Task instructions:
Whenever a line contains the string "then", copy it out of the entries.

Data for this exercise:
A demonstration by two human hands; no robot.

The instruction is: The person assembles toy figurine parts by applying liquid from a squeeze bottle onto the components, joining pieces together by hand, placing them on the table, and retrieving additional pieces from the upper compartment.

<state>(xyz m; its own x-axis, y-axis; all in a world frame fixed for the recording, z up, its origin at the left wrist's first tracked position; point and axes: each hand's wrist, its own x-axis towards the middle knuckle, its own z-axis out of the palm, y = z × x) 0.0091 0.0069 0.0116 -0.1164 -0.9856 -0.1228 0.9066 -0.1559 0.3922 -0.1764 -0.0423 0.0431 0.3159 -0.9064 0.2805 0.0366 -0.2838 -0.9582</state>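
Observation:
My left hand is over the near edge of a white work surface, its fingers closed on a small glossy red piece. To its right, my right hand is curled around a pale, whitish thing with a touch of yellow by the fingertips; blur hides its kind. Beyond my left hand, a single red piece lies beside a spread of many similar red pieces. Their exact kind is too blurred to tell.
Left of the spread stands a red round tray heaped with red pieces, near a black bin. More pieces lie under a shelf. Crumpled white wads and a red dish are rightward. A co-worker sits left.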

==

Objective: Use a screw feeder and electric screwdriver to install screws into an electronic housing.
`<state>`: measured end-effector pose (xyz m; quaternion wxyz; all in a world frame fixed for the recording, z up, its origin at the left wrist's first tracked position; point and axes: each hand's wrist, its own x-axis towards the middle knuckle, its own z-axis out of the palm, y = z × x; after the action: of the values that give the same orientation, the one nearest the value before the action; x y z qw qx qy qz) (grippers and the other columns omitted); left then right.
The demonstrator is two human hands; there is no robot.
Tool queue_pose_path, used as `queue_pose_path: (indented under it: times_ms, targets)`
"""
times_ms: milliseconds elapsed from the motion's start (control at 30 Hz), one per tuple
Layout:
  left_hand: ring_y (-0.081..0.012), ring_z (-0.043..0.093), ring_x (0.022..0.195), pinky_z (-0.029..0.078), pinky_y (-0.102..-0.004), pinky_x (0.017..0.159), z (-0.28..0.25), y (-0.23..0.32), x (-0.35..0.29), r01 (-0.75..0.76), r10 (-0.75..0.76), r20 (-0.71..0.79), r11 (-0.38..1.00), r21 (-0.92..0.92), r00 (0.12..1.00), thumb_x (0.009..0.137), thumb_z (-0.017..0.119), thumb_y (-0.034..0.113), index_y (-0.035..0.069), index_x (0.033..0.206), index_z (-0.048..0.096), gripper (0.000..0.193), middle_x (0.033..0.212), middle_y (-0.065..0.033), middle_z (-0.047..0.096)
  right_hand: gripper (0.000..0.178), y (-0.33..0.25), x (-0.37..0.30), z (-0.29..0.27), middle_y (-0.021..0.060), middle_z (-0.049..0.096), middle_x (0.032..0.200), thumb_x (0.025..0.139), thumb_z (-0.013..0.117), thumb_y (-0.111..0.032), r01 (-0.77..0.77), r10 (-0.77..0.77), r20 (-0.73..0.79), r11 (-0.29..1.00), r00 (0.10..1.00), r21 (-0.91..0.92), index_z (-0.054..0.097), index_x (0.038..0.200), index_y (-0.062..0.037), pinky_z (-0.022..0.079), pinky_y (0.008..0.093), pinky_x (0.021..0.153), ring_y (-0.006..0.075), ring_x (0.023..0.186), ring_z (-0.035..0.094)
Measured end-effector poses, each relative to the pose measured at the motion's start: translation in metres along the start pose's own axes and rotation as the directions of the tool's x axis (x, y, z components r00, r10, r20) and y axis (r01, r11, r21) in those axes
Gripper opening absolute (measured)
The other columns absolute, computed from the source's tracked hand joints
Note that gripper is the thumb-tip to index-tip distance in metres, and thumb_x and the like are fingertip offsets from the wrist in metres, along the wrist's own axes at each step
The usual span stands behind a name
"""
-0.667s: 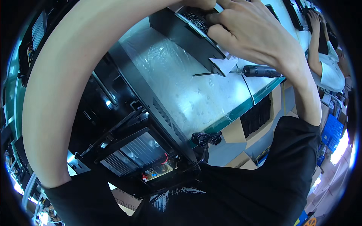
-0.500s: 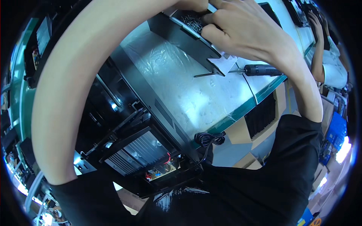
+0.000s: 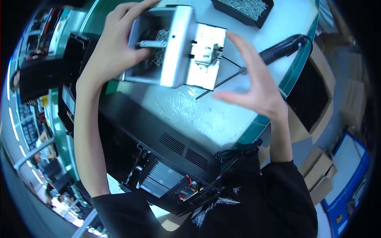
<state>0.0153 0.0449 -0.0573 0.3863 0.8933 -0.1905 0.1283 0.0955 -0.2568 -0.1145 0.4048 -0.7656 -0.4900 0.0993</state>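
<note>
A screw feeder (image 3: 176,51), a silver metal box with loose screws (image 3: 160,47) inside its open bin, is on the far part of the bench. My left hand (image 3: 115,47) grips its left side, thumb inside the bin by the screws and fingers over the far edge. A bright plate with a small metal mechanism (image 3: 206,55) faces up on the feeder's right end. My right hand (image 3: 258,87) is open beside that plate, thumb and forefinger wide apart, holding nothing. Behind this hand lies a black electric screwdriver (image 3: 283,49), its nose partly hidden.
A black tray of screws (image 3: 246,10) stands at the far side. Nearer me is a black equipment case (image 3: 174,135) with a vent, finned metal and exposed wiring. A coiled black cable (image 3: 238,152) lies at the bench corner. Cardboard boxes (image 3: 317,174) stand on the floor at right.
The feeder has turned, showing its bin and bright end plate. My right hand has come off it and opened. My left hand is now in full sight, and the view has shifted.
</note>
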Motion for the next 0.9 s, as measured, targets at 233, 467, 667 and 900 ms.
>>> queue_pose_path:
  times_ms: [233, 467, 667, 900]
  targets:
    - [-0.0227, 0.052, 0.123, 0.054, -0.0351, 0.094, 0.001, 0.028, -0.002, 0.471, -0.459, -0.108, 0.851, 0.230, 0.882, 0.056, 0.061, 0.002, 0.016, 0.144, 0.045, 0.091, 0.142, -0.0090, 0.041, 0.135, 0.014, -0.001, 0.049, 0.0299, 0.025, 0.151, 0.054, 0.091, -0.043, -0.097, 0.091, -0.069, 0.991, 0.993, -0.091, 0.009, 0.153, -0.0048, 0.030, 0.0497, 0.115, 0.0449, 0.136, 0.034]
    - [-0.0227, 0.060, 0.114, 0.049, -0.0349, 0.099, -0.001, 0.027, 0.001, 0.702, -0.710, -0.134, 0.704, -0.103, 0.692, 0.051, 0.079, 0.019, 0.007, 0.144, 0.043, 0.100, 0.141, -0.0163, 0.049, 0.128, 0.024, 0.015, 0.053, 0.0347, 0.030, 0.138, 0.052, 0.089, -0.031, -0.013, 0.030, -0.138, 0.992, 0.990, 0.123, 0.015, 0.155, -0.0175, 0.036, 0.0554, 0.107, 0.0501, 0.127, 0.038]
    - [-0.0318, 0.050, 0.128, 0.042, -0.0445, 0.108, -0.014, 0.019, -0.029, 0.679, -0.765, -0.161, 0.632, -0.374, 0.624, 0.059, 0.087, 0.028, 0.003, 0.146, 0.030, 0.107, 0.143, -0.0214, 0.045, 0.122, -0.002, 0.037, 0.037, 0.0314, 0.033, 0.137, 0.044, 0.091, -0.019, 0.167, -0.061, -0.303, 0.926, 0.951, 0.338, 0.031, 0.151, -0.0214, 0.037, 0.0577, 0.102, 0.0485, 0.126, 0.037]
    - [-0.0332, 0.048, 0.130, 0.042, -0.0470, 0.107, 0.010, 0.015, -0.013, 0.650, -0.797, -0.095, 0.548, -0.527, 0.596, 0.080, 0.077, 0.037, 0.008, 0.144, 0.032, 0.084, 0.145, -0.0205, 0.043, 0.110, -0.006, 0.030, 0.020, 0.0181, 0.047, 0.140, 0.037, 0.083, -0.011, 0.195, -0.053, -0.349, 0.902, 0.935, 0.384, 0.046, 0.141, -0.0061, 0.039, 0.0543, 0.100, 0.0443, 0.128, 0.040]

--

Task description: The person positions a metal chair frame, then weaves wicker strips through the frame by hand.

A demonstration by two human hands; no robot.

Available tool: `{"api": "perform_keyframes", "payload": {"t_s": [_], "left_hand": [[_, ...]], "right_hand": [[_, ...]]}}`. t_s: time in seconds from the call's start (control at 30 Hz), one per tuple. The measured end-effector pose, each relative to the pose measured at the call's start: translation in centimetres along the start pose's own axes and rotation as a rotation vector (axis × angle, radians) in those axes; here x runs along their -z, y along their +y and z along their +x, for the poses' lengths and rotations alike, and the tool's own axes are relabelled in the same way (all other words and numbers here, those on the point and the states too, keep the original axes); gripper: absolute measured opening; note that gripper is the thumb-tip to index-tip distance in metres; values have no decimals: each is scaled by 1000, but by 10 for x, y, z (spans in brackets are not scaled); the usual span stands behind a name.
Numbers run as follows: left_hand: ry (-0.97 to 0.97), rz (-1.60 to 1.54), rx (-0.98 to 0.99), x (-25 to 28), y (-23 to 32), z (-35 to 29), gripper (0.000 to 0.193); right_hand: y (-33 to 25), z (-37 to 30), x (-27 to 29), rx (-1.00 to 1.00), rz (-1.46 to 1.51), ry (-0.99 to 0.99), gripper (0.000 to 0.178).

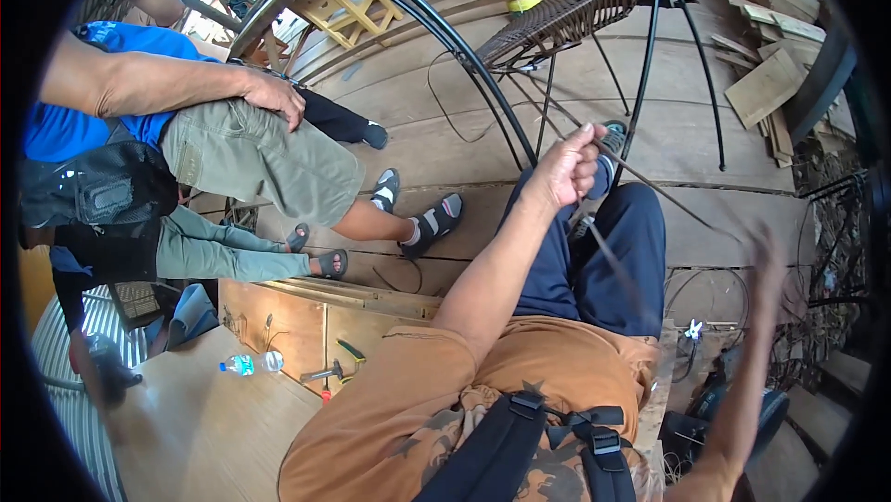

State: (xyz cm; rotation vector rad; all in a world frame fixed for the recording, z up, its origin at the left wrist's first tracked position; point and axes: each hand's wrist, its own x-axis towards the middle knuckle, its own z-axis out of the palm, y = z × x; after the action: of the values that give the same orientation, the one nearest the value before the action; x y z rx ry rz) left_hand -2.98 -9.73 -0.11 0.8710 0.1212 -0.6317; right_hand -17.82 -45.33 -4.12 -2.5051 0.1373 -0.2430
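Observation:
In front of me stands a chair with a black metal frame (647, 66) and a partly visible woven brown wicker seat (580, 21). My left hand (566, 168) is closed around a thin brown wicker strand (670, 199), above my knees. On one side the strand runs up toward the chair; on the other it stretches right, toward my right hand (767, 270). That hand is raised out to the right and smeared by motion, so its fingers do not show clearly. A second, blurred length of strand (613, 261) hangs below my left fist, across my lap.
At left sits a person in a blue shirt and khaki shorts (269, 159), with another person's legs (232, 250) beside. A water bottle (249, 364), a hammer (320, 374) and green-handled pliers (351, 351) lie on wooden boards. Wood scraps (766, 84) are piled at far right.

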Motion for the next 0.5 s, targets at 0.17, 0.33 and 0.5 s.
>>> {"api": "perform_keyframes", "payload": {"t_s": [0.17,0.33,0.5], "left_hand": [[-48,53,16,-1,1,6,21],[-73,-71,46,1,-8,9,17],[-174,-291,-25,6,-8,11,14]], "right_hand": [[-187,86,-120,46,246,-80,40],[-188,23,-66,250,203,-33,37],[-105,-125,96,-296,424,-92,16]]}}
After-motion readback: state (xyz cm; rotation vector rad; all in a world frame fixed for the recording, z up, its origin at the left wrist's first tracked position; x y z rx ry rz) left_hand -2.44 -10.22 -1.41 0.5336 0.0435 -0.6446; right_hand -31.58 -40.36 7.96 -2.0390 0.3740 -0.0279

Answer box:
`<state>`: measured end-effector pose (xyz m; quaternion wxyz; all in a world frame fixed for the recording, z up, its origin at the left wrist's first tracked position; point and axes: each hand's wrist, its own x-axis towards the middle knuckle, its own z-axis out of the palm, y = z × x; after the action: of the values that give the same orientation, the one nearest the value before the action; x y z qw qx qy qz) (grippers and the other columns omitted); left then right.
Task description: The person positions a metal chair frame, then weaves wicker strips through the frame by hand.

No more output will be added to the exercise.